Data Wrangling and Visualization
Lab 1 ESM 244 Allison Horst
Attach packages, read in and explore the data
Attach (load) packages with library()
:
Read in NOAA Commercial Fisheries Landing data (1950 - 2017) Accessed from: https://www.st.nmfs.noaa.gov/commercial-fisheries/commercial-landings/ Source: Fisheries Statistics Division of the NOAA Fisheries
#using here packages
us_landings <- read_csv(here("content", "project", "DataWrangling", "data", "noaa_fisheries.csv"))
## Parsed with column specification:
## cols(
## Year = col_double(),
## State = col_character(),
## `AFS Name` = col_character(),
## `Landings (pounds)` = col_double(),
## `Dollars (USD)` = col_character()
## )
Go exploring a bit:
summary(us_landings)
View(us_landings)
names(us_landings)
head(us_landings)
tail(us_landings)
Data cleaning to get salmon landings
First: tidying the entire data frame
landings_tidy <- us_landings %>%
janitor::clean_names() %>% #names to lower case and snake
mutate(state = str_to_lower(state),#overwrite the state column changing the content to lower case
afs_name = str_to_lower(afs_name)) %>% #overwrite the afs_name column changing the content to lower case
mutate(dollars_num = parse_number(dollars_usd))#take only the numbers and create a new column
Now, getting just the salmon:
salmon_landings <- landings_tidy %>%
mutate(afs_clean = str_remove(afs_name, pattern = "aggregate")) %>% #remove string pattern
filter(str_detect(afs_clean, pattern = "salmon")) %>%
separate (afs_clean, into = c("group", "species"), sep = ",")

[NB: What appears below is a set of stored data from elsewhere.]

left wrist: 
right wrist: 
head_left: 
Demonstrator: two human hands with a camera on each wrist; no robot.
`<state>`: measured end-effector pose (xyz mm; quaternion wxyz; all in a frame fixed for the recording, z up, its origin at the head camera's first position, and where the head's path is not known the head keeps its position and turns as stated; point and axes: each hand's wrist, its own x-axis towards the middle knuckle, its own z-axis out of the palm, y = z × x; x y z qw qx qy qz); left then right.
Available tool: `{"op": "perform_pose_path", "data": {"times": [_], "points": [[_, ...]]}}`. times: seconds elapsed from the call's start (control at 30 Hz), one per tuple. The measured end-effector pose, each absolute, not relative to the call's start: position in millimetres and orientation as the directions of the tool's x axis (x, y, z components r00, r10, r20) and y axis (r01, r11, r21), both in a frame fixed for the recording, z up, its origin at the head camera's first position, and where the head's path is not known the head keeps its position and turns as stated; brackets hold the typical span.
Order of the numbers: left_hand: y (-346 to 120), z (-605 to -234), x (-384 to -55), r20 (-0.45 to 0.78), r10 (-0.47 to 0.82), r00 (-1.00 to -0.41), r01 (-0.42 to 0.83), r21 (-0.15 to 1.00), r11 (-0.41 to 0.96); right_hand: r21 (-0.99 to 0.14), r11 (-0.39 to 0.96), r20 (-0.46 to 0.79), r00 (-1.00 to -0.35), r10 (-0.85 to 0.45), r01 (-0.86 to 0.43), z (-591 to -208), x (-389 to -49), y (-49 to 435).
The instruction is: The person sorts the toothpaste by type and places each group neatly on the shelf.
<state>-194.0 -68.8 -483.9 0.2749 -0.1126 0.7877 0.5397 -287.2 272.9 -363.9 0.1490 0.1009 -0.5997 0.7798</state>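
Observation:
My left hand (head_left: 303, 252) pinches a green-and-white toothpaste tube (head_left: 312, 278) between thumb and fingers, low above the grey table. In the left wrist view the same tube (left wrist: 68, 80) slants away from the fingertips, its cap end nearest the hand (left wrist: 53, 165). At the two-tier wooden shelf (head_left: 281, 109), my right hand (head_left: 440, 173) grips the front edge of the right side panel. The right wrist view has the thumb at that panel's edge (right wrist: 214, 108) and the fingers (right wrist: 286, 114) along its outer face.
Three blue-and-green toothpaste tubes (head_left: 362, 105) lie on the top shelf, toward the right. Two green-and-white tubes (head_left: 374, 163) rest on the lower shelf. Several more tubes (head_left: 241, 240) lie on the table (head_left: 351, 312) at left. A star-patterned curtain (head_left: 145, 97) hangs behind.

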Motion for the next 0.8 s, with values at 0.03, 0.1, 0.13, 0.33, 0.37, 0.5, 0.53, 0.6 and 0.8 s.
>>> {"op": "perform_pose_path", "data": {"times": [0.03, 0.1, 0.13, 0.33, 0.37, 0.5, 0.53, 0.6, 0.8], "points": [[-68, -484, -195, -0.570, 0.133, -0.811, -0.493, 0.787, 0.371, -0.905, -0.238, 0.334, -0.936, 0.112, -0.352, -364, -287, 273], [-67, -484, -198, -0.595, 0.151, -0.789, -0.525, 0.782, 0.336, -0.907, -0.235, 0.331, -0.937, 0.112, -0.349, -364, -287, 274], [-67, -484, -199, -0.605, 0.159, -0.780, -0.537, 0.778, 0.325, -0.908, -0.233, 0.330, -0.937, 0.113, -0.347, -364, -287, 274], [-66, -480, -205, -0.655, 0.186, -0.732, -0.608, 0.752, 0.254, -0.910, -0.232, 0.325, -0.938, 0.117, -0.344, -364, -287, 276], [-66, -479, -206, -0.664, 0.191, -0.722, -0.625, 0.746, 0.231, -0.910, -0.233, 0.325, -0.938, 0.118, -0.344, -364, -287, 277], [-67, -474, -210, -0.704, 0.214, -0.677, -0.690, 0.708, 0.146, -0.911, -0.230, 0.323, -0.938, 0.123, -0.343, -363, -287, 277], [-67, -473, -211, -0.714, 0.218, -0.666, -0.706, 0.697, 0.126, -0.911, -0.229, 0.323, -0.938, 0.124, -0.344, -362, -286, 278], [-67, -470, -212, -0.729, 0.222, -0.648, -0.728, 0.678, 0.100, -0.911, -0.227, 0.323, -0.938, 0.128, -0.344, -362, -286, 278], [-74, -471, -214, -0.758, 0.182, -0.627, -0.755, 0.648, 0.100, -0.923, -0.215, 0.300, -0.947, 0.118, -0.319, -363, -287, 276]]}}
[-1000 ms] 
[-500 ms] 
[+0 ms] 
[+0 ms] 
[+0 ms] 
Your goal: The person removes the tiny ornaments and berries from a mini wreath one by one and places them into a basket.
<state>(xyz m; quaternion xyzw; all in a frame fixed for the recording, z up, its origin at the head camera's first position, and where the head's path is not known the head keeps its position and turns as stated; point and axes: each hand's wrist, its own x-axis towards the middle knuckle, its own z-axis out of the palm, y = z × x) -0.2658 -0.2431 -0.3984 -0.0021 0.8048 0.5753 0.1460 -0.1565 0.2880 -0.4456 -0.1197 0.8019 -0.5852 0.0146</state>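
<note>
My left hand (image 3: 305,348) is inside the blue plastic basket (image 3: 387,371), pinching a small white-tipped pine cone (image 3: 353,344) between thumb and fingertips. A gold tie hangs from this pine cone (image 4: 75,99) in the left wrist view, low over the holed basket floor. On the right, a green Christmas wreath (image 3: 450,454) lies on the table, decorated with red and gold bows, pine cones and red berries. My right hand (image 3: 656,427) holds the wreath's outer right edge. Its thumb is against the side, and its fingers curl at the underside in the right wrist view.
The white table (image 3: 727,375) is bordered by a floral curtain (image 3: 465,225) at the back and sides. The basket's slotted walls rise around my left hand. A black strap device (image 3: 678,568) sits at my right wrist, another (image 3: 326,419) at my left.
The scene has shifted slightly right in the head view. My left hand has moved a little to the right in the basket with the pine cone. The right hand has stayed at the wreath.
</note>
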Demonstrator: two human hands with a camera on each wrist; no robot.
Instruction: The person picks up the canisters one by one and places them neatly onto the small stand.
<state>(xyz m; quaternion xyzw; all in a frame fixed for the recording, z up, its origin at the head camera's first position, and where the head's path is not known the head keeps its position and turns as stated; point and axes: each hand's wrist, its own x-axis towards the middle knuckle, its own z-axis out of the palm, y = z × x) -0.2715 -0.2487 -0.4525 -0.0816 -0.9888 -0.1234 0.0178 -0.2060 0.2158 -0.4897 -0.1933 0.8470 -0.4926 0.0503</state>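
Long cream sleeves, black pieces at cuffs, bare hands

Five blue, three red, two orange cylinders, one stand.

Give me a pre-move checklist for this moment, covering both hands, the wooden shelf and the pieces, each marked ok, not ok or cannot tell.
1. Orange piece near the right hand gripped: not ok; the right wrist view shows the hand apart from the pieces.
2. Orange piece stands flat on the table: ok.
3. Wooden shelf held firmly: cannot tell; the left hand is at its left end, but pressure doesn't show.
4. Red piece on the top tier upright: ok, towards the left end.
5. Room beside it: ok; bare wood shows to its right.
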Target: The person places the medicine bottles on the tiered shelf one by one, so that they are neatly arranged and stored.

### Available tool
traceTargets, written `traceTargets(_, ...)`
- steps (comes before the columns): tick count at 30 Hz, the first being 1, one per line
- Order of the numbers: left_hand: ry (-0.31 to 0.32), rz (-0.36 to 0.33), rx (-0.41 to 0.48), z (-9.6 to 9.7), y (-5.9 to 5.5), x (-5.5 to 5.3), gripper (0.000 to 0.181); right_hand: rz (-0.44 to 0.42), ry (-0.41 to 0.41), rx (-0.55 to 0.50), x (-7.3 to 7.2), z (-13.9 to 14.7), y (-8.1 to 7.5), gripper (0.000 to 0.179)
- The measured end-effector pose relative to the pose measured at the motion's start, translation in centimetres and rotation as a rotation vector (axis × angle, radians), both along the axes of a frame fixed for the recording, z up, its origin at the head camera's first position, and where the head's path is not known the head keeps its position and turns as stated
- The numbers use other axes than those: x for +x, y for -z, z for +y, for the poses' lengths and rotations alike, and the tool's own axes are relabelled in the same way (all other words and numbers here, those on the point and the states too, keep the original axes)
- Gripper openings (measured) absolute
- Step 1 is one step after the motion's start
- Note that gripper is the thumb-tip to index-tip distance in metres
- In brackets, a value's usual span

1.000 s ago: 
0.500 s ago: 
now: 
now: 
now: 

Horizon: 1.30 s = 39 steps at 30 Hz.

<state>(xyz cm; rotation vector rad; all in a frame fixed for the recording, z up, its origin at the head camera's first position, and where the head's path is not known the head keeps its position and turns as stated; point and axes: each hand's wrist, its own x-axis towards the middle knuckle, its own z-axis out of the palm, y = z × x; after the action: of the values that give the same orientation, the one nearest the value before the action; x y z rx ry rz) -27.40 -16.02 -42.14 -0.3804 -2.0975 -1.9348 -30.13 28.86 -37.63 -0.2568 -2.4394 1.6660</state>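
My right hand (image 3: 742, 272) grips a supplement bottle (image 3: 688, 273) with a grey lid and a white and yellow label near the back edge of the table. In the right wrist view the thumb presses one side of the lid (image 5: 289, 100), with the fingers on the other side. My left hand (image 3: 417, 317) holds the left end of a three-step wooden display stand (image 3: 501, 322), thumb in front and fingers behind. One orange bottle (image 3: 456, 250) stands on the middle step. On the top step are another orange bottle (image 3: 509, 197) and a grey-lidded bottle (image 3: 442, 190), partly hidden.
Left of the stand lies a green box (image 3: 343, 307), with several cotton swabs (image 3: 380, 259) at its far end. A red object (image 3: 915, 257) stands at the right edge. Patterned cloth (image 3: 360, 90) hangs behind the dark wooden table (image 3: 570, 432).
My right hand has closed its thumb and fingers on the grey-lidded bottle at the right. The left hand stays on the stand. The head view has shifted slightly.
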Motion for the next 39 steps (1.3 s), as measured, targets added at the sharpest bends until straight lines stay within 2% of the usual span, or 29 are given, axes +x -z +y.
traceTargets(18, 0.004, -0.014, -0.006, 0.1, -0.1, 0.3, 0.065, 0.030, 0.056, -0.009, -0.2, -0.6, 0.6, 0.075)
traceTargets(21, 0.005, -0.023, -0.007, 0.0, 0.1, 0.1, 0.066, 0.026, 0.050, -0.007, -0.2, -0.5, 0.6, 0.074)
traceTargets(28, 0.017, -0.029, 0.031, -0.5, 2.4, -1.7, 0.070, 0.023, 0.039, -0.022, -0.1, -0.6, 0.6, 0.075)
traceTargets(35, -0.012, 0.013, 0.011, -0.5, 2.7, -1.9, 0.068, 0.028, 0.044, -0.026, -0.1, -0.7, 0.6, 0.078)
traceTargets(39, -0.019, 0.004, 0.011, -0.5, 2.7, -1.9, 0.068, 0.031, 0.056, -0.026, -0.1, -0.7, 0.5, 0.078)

Find some grouped summary data:
Find annual total US landings and dollar value (summing across all states) for each TYPE of salmon using “group_by ()” + “summarize()”
salmon_summary <- salmon_landings %>%
group_by(year, species) %>%
summarize(
tot_landings = sum (landings_pounds),
tot_value = sum (dollars_num)
)
Make a graph of US commercial fisheries value by species over time with ggplot2
salmon_landings_graph <- ggplot(salmon_summary, aes(x = year, y = tot_landings, group = species)) +
geom_line(aes(color = species)) +
theme_bw() +
labs(x = "year", y = "US commercial salmon landings (pounds)")
salmon_landings_graph
2015 commercial fisheries value by state
Now, let’s create a finalized table of the top 5 states (by total commercial fisheries value) for 2015 .
state_value <- landings_tidy %>%
filter(year %in% c(2015)) %>%
group_by(state) %>%
summarize(
state_value = sum(dollars_num, na.rm = TRUE),
state_landings = sum(landings_pounds, na.rm = TRUE)
) %>%
arrange(-state_value) %>%
head(5)
Making a HTML table
First, we’ll create it as a finalized data frame:
state_table <- state_value %>%
mutate(`Fisheries value ($ millions)` = round(state_value / 1e6, 2),
`Landings (million pounds)` = round(state_landings / 1e6, 1)) %>%
select(-state_value, -state_landings) %>%
rename(State = state) %>%
mutate(State = str_to_title(State))
Now, use kable()
+ kableExtra
to nicely format it for HTML:
kable(state_table) %>%
kable_styling(bootstrap_options = "striped",
full_width = FALSE) %>%
add_header_above(c("", "2015 US commercial fisheries - top 5 states by value" = 2))
State | Fisheries value ($ millions) | Landings (million pounds) |
---|---|---|
Alaska | 1750.20 | 6015.1 |
Maine | 628.95 | 252.5 |
Massachusetts | 523.67 | 259.8 |
Louisiana | 369.62 | 1068.5 |
Washington | 221.54 | 148.8 |